While the final rule won't be known until late in the year, we know enough now to take action in the right direction. Those that do will have a much higher probability of avoiding penalties. And those that start sooner will also have a first mover advantage that is hard to catch up to. Regardless of how the final rule shakes out and whether or not the start of the performance period is delayed, the strategies outlined above will prepare clinicians to be successful in the new world of risk-based payments.

Mark Hefner is CEO of Infina Connect Healthcare Systems, the leading provider of SaaS referral coordination solutions.
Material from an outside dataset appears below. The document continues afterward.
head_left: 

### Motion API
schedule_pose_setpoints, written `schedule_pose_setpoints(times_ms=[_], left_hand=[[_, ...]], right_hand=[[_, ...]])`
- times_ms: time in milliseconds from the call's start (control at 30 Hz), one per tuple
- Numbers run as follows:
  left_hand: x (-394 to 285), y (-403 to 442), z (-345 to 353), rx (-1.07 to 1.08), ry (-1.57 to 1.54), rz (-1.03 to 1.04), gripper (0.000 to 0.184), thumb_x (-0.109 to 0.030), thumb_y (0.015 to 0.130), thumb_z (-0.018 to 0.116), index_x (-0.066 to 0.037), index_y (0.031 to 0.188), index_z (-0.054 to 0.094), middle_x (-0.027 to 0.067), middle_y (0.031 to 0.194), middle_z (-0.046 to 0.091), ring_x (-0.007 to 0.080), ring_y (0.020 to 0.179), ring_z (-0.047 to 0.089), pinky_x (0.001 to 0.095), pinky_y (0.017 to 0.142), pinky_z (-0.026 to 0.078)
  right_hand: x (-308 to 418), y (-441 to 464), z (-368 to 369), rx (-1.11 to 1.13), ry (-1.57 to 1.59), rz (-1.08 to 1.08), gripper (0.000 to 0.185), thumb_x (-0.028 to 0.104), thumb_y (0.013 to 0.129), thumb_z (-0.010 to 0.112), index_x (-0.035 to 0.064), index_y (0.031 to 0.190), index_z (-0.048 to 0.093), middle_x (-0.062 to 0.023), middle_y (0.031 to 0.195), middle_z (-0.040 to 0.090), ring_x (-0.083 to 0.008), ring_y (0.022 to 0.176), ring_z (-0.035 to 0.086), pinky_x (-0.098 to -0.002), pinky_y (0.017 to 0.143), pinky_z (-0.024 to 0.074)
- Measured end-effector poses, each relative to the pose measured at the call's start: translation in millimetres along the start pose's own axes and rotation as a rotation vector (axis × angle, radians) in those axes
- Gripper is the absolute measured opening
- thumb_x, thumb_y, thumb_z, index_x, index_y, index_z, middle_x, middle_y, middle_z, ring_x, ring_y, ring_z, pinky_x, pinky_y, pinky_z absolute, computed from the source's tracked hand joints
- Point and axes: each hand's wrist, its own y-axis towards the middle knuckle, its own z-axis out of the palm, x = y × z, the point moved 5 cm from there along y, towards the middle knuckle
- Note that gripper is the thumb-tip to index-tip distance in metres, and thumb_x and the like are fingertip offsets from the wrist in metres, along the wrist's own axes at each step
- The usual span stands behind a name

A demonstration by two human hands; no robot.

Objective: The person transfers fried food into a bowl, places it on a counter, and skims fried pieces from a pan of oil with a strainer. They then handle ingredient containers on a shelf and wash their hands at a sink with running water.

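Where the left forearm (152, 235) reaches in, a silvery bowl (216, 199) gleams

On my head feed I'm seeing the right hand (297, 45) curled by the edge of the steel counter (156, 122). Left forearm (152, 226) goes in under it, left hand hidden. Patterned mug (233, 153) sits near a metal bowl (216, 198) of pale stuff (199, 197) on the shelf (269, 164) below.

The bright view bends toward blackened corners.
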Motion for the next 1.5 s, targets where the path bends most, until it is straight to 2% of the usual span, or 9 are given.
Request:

Previously he led healthcare IT businesses for Allscripts, GE Healthcare and Hill-Rom. Mark holds a BS in Electrical Engineering and a MS in Management from Georgia Tech.

*Health Reform and Physician-Led Accountable Care: The Paradox of Primary Care Physician Leadership. Farzad Mostashari, MD, MPH; Darshak Sanghavi, MD; Mark McClellan, MD, PhD.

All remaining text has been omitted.